**REQUIRED WORK:** Your answer should consist of each line below that contains the string "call".
*** Begin section ***
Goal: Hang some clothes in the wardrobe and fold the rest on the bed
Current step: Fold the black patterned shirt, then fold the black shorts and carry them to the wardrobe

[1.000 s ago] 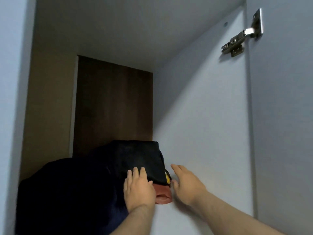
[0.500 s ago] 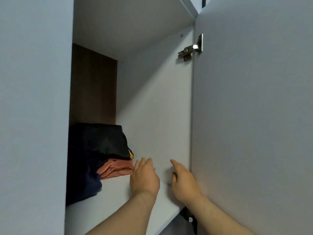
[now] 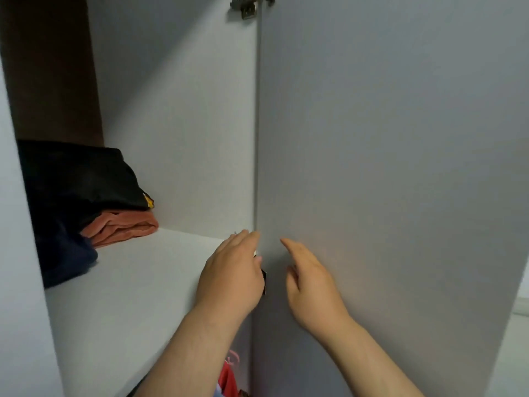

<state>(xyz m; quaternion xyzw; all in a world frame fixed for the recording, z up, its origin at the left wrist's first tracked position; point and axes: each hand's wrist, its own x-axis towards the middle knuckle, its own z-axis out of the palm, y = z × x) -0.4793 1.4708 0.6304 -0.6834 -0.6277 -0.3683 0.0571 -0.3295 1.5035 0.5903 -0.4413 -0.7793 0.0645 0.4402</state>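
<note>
A pile of folded clothes lies at the back left of the white wardrobe shelf [image 3: 137, 279]: a black garment [image 3: 77, 173] on top, an orange one [image 3: 123, 226] under it and a dark navy one [image 3: 63, 256] at the front. My left hand [image 3: 232, 273] hovers over the shelf's front right corner, fingers loosely extended, holding nothing. Beside it, my right hand [image 3: 312, 282] is open in front of the open wardrobe door [image 3: 386, 167]. Both hands are well clear of the pile. Below the shelf, red clothing [image 3: 229, 376] on a pink hanger shows.
The grey side panel [image 3: 183, 124] and dark brown back wall [image 3: 51, 67] enclose the shelf. A metal hinge [image 3: 249, 5] sits at the top of the door. Another grey panel [image 3: 17, 253] fills the left edge.
Both hands have drawn back from the folded pile toward the shelf's front edge and the door. The view has dropped and swung right, so the pile now sits far left.
</note>
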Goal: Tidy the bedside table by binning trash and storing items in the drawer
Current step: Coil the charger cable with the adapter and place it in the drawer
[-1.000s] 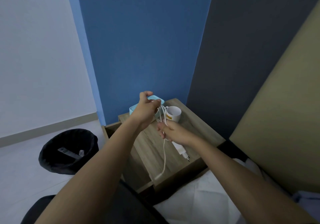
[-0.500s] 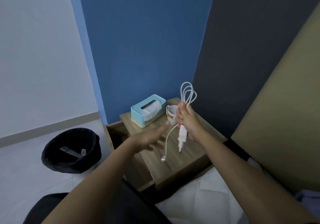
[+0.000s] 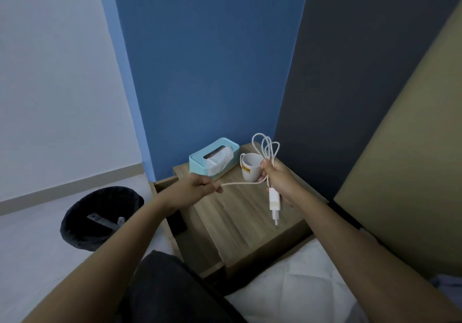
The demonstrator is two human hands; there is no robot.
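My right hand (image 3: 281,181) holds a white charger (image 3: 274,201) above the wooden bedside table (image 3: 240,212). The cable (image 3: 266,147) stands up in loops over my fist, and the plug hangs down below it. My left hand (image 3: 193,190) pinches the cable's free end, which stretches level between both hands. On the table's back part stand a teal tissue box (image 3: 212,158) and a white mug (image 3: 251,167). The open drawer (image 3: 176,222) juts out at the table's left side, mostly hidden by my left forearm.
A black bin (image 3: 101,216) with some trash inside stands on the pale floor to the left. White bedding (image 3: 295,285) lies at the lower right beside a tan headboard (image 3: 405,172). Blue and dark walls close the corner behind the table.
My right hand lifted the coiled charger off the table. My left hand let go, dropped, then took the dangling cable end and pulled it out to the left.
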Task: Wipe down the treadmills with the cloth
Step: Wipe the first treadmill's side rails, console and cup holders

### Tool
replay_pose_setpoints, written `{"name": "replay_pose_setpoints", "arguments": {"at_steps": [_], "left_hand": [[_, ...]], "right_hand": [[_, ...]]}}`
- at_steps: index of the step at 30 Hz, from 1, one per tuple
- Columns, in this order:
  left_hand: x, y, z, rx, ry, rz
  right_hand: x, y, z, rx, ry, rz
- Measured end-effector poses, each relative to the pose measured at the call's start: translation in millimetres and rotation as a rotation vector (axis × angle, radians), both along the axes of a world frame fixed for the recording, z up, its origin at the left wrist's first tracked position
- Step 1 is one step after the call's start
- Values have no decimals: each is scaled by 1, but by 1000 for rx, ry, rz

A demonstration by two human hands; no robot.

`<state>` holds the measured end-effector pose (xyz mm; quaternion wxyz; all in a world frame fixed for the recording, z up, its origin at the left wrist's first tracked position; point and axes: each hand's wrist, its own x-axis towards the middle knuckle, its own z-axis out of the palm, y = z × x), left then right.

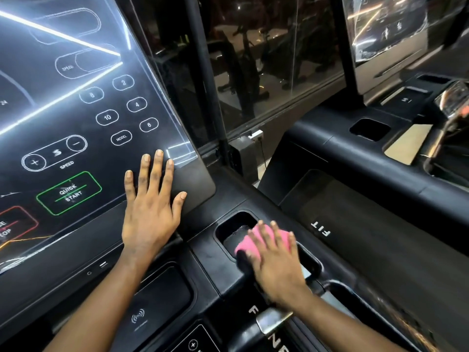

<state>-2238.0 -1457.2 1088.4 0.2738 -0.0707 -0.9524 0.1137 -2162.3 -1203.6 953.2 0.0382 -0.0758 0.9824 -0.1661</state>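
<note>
The near treadmill's black console (193, 265) fills the lower left, its glossy control panel (76, 110) showing speed numbers and a green QUICK START button. My left hand (149, 207) lies flat with spread, straight fingers on the panel's lower right corner. My right hand (276, 262) presses a pink cloth (256, 240) into a recessed cup-holder tray (233, 224) at the console's right side. Its fingers are spread over the cloth and slightly blurred. Most of the cloth is hidden under that hand.
A second treadmill (368, 158) stands to the right, with its own screen (385, 29) and recessed trays. A black upright post (205, 72) and a glass partition (266, 59) rise between the machines. A silver handle (271, 322) sits below my right wrist.
</note>
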Motion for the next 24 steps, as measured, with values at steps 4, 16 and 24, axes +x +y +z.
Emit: {"name": "replay_pose_setpoints", "arguments": {"at_steps": [4, 16, 24], "left_hand": [[0, 1, 1, -24, -5, 10], [3, -1, 2, -17, -12, -5], [-1, 2, 1, -55, -12, 11]], "right_hand": [[-48, 10, 0, -4, -7, -139], [-16, -1, -1, -42, -97, -375], [-168, -16, 3, -26, -177, -200]]}}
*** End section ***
**REPLY:**
- Measured end-effector poses, each relative to the pose measured at the call's start: translation in millimetres and rotation as a rotation vector (axis × angle, radians), both along the axes of a world frame fixed for the recording, z up, its origin at the left wrist's first tracked position
- Step 1 is one step after the call's start

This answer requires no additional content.